Stored dataset items
------------

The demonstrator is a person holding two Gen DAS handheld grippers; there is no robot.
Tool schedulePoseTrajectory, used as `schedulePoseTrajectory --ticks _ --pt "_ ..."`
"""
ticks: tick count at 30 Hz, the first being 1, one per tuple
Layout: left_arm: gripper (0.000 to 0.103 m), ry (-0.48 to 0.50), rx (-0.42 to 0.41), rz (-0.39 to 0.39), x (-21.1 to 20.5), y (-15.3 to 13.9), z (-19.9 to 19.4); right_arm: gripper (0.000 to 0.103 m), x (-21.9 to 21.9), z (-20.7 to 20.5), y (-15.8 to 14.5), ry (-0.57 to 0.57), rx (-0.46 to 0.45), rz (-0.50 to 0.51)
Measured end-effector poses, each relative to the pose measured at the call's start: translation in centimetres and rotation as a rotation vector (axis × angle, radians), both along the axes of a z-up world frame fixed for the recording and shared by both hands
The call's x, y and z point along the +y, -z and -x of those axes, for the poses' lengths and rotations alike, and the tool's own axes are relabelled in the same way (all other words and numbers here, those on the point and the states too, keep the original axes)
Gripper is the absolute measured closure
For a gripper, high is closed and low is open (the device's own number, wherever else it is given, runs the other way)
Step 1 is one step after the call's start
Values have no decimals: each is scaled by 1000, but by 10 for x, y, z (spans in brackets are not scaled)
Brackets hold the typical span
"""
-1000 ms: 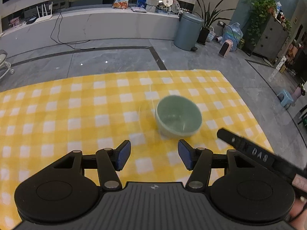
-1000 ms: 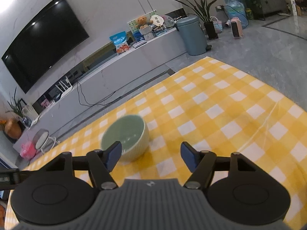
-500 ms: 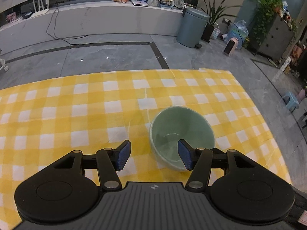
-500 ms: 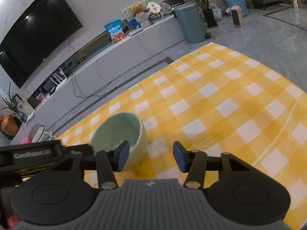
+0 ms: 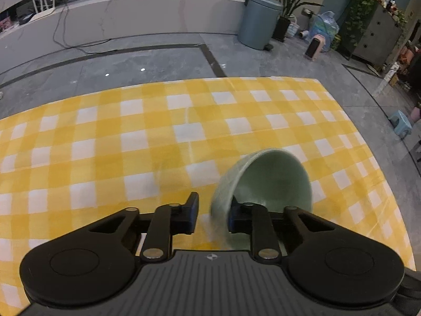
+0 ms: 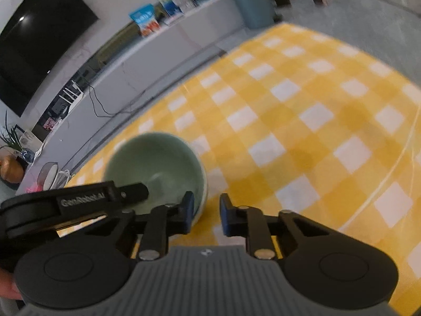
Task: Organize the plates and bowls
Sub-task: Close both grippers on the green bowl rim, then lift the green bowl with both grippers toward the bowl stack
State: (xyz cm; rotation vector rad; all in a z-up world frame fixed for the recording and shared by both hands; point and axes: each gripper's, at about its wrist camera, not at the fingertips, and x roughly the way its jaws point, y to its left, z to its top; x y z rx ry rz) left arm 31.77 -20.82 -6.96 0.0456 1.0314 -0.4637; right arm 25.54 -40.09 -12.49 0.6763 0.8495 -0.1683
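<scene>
A pale green bowl (image 5: 271, 181) sits on the yellow checked cloth (image 5: 158, 137). My left gripper (image 5: 210, 217) straddles its near-left rim: the right finger is inside the bowl, the left finger outside, jaws partly closed with a gap left beside the rim. In the right wrist view the bowl (image 6: 155, 168) lies low and left. My right gripper (image 6: 206, 217) straddles its right rim, left finger inside, right finger outside, also narrowed. The left gripper's body (image 6: 73, 202) shows at the left edge of that view.
The cloth (image 6: 302, 121) ends at a grey tiled floor (image 5: 131, 60). Beyond it are a low white ledge (image 5: 131, 10) with snack bags, a grey bin (image 5: 259, 21), plants and a TV (image 6: 34, 44).
Both grippers have moved in onto the bowl and narrowed their jaws around its rim, the left one on one side, the right one on the other. The bowl looks tilted.
</scene>
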Motion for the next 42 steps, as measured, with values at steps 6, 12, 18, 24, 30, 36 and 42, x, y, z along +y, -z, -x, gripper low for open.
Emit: schedulePoseTrajectory --ticks 6,12,18,24,30,36,42 --pt "92 13 -23 -42 -7 -4 8 96 2 1 -3 -5 -2 -5" --pt "92 -3 -3 -74 -6 -6 12 97 1 1 -9 -3 22 -30" --pt "92 -17 -10 -105 1 -21 23 97 5 6 -20 -34 41 -60" --pt "92 -34 -20 -134 12 -40 42 97 18 17 -39 -96 46 -55" --pt "92 -78 -30 -152 28 -69 63 97 28 35 -61 -153 6 -104" --pt "92 -87 -75 -170 42 -102 101 96 46 70 -93 -234 -62 -92" --pt "91 -102 -86 -193 51 -122 140 96 56 108 -115 -287 -86 -113"
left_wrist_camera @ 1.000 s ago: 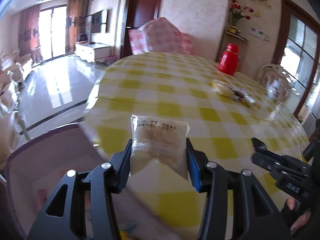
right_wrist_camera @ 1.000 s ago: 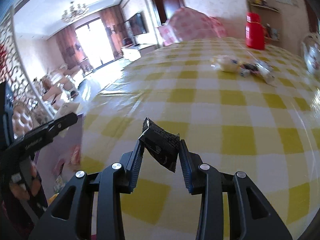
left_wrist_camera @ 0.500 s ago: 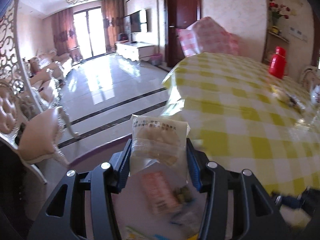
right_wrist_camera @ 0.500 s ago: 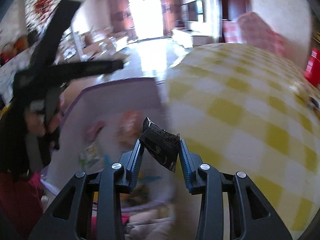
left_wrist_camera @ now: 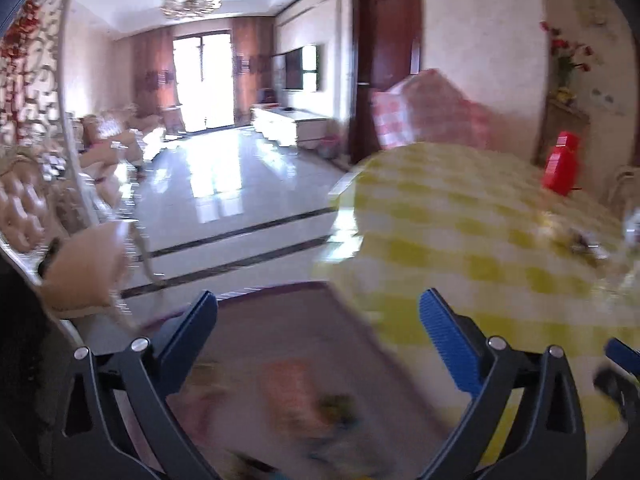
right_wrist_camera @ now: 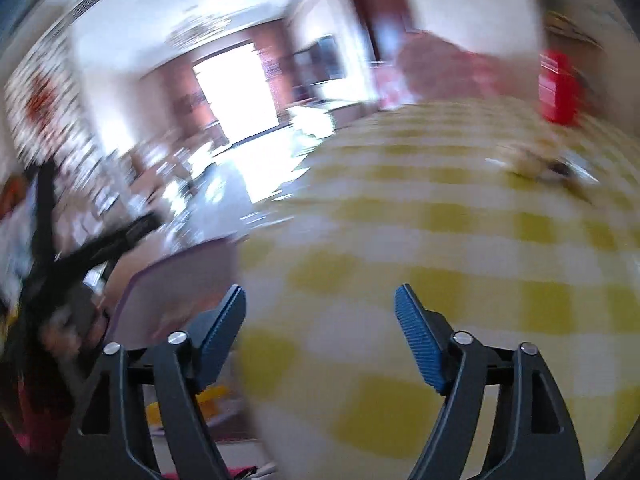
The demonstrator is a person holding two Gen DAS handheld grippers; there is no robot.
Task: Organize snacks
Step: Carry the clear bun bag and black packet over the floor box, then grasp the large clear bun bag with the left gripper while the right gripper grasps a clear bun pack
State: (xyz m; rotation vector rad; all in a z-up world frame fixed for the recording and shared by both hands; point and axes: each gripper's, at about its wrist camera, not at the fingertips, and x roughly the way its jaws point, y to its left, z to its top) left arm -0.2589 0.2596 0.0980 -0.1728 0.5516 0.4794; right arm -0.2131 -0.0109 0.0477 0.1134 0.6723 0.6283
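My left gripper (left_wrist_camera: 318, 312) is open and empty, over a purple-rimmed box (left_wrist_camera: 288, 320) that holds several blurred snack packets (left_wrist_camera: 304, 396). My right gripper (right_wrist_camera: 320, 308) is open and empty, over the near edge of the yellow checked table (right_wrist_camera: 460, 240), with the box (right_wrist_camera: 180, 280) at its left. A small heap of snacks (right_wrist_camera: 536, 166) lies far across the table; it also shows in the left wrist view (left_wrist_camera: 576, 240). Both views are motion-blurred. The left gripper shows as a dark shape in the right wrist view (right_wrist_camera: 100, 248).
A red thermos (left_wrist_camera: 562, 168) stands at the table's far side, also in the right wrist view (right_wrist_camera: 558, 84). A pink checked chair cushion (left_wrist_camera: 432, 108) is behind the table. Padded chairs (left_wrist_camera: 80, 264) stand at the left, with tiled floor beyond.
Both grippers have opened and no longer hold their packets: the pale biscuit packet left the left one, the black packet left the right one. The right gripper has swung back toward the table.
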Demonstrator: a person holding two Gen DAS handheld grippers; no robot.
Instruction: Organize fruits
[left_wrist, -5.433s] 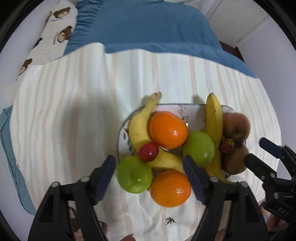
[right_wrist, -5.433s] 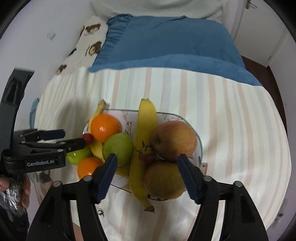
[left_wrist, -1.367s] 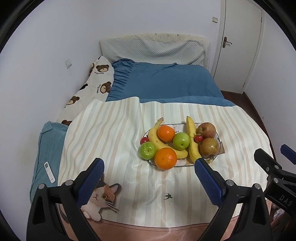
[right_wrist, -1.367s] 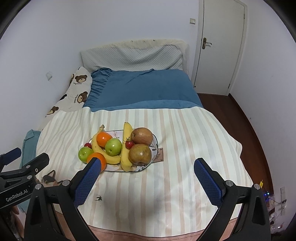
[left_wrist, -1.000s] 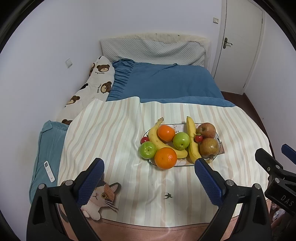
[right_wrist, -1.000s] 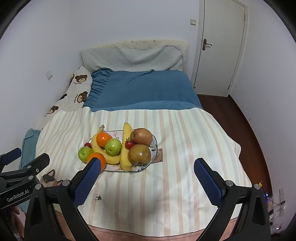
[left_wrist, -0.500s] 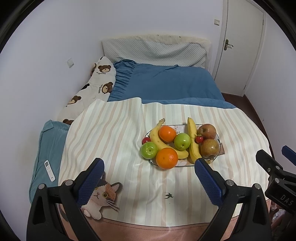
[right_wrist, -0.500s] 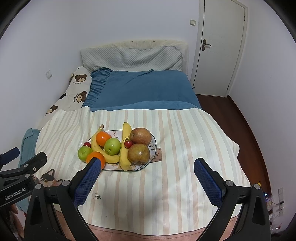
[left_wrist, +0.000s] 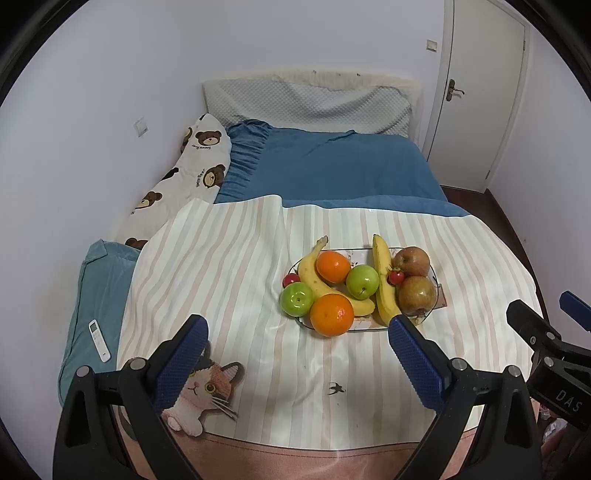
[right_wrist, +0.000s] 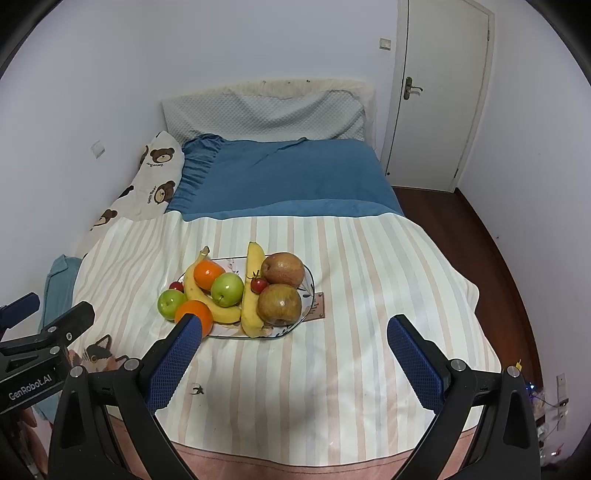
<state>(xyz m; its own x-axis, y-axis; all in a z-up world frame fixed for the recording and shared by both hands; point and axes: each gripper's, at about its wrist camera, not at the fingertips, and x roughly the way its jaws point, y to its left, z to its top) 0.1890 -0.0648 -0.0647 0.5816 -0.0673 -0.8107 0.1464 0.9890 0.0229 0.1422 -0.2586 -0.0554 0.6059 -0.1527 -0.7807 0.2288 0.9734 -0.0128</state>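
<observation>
Now, tongs: left gripper (left_wrist: 297, 341) and right gripper (right_wrist: 294, 339) spread wide, empty, near of plate (left_wrist: 439, 286).
Orange (left_wrist: 331, 314): firm, rollable; pinch across middle.

The right gripper (right_wrist: 294, 354) is hovering with its jaws spread wide and nothing between them. Ahead of it, a little toward its left finger, a plate (right_wrist: 309, 291) is lying on the striped cloth (right_wrist: 369, 314). The plate is carrying two bananas (right_wrist: 251, 295), two brown apples (right_wrist: 279, 304), a green apple (right_wrist: 227, 289), an orange (right_wrist: 207, 274) and a small red fruit (right_wrist: 258, 284). A second orange (right_wrist: 197, 314) is sitting just past the left fingertip, touching another green apple (right_wrist: 170, 303). The left gripper (right_wrist: 40, 314) is showing at the far left.
</observation>
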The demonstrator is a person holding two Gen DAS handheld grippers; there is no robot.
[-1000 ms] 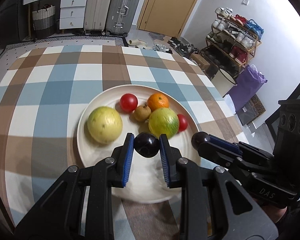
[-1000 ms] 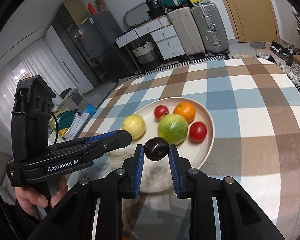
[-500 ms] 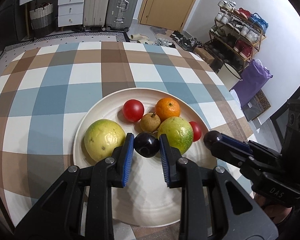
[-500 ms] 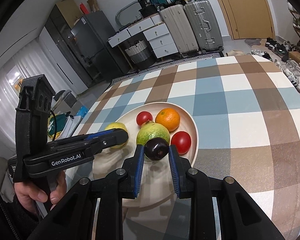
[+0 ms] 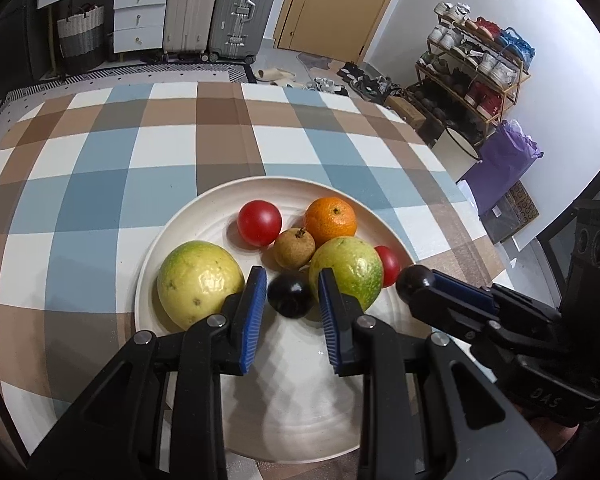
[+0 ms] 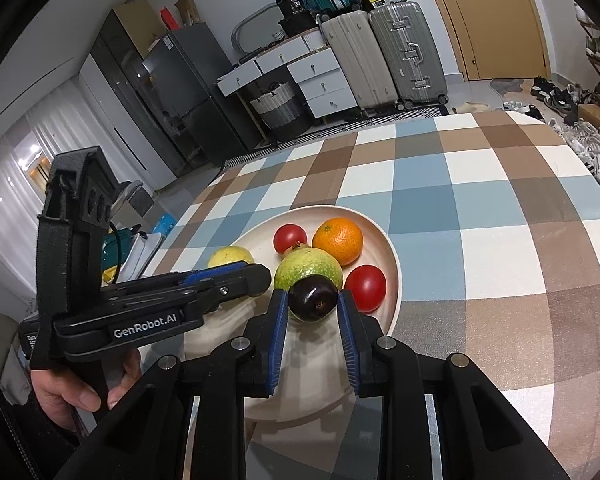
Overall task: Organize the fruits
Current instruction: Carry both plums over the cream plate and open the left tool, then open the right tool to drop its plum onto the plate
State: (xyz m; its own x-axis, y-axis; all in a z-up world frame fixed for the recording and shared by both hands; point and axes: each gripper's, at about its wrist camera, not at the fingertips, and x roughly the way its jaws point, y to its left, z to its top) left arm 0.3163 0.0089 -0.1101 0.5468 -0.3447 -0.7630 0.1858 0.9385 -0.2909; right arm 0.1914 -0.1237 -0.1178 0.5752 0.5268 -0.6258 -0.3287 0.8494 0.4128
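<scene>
Plums, small, round, glossy dark purple, one (image 5: 290, 294) pinched in the left gripper (image 5: 292, 300) low over the near middle of the plate (image 5: 204, 216), one (image 6: 314, 297) with a stem dimple clamped in the right gripper (image 6: 313, 312) near the plate's right rim.

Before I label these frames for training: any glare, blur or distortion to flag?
Left wrist view: sharp, with glare on the yellow-green fruit and fisheye bending of the checked tablecloth. Right wrist view: sharp, dark vignette corners, bright curtained window at left, soft shadows on the plate.
</scene>
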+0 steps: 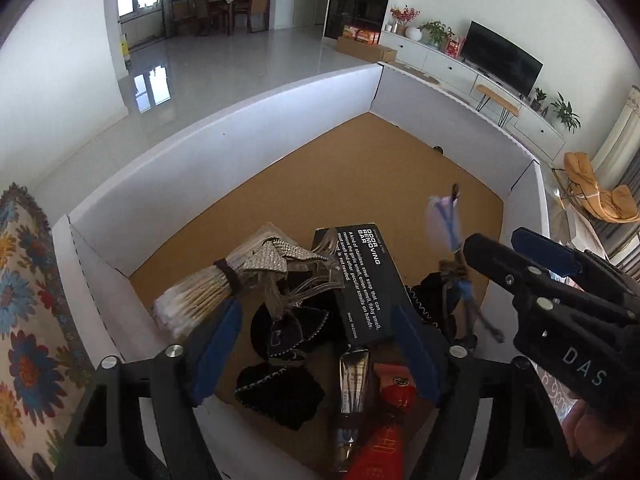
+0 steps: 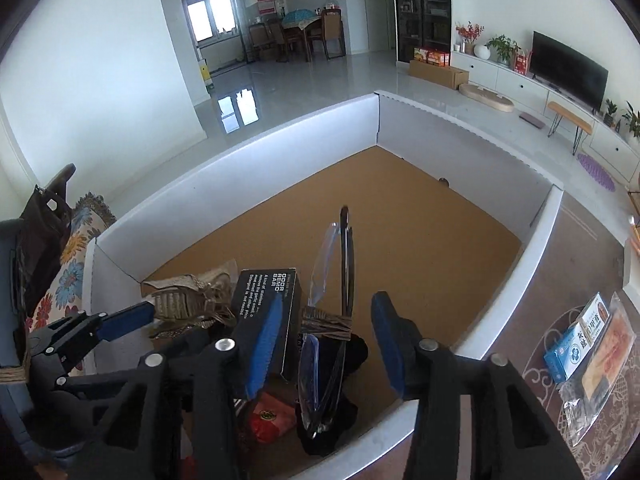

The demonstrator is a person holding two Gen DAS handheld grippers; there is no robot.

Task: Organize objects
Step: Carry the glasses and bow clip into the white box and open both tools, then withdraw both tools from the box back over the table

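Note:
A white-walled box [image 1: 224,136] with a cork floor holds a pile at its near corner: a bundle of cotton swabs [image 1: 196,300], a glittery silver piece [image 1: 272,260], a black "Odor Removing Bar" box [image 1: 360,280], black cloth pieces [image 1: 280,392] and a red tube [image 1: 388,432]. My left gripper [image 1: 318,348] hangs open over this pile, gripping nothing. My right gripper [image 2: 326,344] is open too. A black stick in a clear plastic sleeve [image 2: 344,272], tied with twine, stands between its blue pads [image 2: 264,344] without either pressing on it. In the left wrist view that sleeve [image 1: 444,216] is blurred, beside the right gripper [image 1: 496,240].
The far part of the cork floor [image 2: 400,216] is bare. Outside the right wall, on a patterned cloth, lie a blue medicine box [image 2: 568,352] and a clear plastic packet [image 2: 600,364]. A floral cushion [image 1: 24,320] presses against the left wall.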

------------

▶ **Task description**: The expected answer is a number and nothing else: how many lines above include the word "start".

▶ **Solution to this task**: 2